The policy challenge

A defining characteristic of the banking, capital and labour markets is a high degree of public intervention. These markets are all regulated, and have implicit or explicit fiscal arrangements associated with them. Deepening integration in these markets will likely therefore require governance integration, which might involve only the subset of EU countries that use the euro. Since these countries constitute the EU majority, safeguards are needed to protect the legitimate single market interests of the UK and other euro-outs. But the legitimate interest of the euro-area majority in deeper market integration to bolster the euro should also be protected against vetoes from the euro-out minority.

Participation of euro and non-euro EU countries in intergovernmental arrangements to strengthen EMU

Source: Bruegel. SRM = Single Resolution Mechanism.
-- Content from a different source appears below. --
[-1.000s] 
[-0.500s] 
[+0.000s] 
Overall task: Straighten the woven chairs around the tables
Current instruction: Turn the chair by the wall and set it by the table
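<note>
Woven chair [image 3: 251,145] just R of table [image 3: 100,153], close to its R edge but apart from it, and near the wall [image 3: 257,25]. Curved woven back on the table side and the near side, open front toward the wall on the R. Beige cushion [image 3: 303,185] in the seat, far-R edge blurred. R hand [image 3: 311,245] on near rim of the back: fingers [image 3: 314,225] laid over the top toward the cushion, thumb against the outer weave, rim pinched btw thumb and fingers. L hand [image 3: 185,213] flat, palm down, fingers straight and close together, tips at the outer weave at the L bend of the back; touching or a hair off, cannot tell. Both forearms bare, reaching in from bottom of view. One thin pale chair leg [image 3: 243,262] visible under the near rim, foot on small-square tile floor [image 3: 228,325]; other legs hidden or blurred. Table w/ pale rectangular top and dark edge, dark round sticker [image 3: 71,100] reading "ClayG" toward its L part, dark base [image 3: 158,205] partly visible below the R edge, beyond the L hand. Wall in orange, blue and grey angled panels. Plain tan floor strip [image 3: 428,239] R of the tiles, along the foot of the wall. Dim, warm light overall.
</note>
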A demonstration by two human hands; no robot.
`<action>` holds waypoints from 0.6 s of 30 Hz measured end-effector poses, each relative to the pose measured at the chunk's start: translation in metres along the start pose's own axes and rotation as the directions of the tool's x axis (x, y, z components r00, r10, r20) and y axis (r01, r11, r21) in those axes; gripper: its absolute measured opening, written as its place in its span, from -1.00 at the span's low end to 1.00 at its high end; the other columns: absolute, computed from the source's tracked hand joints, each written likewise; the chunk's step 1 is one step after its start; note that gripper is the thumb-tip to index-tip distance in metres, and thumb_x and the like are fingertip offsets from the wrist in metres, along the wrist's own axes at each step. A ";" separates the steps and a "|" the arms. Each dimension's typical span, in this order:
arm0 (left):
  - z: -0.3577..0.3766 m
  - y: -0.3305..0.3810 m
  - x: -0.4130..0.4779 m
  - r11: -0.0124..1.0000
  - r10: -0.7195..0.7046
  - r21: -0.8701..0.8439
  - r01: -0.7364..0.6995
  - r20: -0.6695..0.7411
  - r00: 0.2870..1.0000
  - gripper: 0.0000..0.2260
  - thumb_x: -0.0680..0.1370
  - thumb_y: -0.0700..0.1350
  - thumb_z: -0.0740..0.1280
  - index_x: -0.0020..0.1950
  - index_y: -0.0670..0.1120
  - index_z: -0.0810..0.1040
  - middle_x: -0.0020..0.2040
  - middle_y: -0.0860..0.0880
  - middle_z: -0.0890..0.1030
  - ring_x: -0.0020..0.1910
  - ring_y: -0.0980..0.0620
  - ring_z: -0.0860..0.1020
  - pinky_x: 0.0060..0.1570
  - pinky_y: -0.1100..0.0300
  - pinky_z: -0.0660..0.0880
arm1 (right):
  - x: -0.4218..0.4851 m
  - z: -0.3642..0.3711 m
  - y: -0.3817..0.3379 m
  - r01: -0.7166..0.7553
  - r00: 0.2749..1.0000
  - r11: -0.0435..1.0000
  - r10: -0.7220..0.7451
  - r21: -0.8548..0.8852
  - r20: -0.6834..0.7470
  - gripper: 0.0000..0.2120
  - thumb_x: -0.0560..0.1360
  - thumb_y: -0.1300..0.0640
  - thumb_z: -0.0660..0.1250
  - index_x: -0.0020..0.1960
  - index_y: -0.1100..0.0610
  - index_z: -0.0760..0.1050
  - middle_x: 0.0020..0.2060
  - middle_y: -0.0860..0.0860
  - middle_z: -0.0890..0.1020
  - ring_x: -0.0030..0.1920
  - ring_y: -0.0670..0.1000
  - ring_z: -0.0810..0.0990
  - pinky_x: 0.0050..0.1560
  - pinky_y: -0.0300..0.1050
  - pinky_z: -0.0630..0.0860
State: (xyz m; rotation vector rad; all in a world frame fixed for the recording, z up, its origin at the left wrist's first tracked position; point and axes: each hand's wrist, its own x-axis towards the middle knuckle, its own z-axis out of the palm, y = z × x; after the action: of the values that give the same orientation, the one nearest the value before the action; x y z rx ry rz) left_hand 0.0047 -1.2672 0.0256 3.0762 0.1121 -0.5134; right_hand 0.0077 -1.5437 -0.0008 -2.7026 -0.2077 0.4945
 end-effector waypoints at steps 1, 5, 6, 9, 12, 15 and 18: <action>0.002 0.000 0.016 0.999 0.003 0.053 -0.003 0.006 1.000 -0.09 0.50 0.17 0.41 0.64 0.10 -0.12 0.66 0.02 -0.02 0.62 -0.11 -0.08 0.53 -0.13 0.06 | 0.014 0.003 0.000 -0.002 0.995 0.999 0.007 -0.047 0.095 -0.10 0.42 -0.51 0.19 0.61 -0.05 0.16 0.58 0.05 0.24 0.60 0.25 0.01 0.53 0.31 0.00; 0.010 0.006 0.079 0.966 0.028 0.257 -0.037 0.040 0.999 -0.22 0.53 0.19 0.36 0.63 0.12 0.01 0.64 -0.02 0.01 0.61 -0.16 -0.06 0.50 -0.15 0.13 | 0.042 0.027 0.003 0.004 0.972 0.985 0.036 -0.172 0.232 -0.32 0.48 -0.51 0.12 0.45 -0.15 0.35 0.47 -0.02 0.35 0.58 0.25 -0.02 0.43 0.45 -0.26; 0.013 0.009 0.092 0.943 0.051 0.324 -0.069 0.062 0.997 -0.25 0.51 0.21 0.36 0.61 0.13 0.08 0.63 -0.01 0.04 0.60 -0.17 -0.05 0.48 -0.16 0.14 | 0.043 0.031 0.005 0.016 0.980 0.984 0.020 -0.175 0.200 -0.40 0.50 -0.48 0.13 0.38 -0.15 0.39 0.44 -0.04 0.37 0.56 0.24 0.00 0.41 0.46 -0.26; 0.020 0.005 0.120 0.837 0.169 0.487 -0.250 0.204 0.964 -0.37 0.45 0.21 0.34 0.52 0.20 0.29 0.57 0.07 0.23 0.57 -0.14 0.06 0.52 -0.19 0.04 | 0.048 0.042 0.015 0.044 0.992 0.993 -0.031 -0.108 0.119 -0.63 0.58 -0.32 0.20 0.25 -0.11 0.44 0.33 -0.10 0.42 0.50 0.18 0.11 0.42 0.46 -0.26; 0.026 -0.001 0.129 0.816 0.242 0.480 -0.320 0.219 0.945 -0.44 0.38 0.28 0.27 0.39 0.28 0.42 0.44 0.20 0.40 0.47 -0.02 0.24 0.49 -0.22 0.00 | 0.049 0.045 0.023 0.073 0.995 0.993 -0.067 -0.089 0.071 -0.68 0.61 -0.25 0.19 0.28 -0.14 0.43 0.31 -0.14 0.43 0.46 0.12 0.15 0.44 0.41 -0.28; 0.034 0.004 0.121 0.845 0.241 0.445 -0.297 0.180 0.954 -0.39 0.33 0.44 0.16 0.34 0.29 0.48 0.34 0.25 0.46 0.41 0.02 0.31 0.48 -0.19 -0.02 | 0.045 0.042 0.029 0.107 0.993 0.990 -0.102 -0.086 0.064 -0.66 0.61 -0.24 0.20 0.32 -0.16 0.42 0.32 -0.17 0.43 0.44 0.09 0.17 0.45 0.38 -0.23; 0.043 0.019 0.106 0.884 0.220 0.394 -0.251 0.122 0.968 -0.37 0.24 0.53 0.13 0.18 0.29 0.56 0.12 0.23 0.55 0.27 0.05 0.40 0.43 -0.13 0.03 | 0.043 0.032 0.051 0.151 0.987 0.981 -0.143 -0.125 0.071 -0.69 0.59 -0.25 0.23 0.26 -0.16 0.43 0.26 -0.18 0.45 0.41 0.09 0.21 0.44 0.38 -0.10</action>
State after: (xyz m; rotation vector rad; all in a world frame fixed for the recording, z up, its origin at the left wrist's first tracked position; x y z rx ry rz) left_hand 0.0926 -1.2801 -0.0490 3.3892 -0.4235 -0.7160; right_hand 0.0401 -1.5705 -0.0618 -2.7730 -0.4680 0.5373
In the late 1950s, many European countries shared the goal of market integration but those able to choose freely split into two groups. Some, wishing for more than market integration, joined the European Economic Community (EEC): an ‘ever closer union’ with common institutions and policies. Others, led by the United Kingdom, joined the European Free Trade Association (EFTA) and wished only for market integration.

The UK joined the EEC in 1973 (and decided to remain in 1975)1 because it judged that staying outside would hurt its economic interests, not because of a change of view on the broader aims of European Integration. Most other EFTA members eventually joined the EEC.
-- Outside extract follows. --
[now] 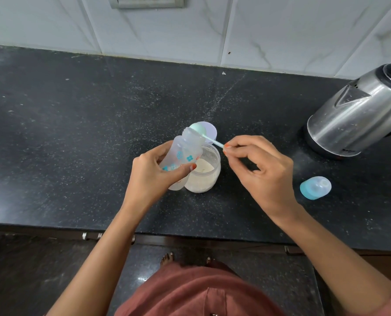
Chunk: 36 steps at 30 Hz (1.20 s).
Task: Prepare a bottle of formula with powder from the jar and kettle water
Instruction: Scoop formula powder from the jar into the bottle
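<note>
My left hand point(152, 173) grips the bottle point(182, 156), tipped over the open jar point(207, 173) of powder on the desk point(76, 124). My right hand point(258, 169) pinches the scoop point(200, 131) at the bottle's mouth. The kettle point(358, 110) stands far right.

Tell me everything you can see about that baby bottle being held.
The baby bottle is clear, slightly frosted plastic with a waisted body, printed with small teal flowers and shapes. Its threaded neck is open, with no teat or cap on. It looks empty of liquid. The left hand grips its lower half and tilts it, mouth up and away, above the open powder jar. The pale green scoop, pinched by the right hand, sits at its mouth.
</note>
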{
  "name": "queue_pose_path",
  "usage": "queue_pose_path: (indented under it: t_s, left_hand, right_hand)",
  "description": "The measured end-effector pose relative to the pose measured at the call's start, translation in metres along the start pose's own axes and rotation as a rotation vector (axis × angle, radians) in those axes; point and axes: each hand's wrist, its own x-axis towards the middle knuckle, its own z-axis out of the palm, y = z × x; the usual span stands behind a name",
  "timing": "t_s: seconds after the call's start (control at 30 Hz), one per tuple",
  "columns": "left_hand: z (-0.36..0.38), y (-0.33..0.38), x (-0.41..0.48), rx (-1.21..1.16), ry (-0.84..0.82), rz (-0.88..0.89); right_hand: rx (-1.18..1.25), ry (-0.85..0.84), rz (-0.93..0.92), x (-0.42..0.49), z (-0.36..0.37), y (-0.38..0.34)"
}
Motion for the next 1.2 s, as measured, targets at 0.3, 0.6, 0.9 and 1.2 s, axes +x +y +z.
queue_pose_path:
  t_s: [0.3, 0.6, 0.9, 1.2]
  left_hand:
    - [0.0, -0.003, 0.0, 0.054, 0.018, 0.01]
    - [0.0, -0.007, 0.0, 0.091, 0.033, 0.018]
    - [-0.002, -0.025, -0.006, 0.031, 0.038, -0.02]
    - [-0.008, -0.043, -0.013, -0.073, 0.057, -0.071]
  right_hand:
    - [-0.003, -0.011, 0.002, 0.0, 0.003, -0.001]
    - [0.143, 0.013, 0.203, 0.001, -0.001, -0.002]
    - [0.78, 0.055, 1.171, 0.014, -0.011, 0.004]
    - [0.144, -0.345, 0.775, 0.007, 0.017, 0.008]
In the 1980s, the UK government was one of the staunchest supporters of the single market that aimed to complete the common market’s objective of free movement of goods, persons, services and capital. But in line with its divided view on integration, the UK rejected the ‘one market, one money’2 logic advocated at the time in support of a single currency, because it considered that the single currency would create common institutions and policies amounting to a huge step towards ‘ever closer union’.

Since the decisions were taken to complete the single market and create a monetary union, there have been three major developments in European economic integration. First, the single market has advanced but is unfinished, with significant remaining barriers to free movement inside the EU. Second, the euro was introduced but the original design has proved fragile and additional institutions and policies have been introduced to address the causes of the euro crisis. The euro also remains an unfinished construction. Third, the EU has grown to 28 members, with increased heterogeneity in economic, social and political conditions.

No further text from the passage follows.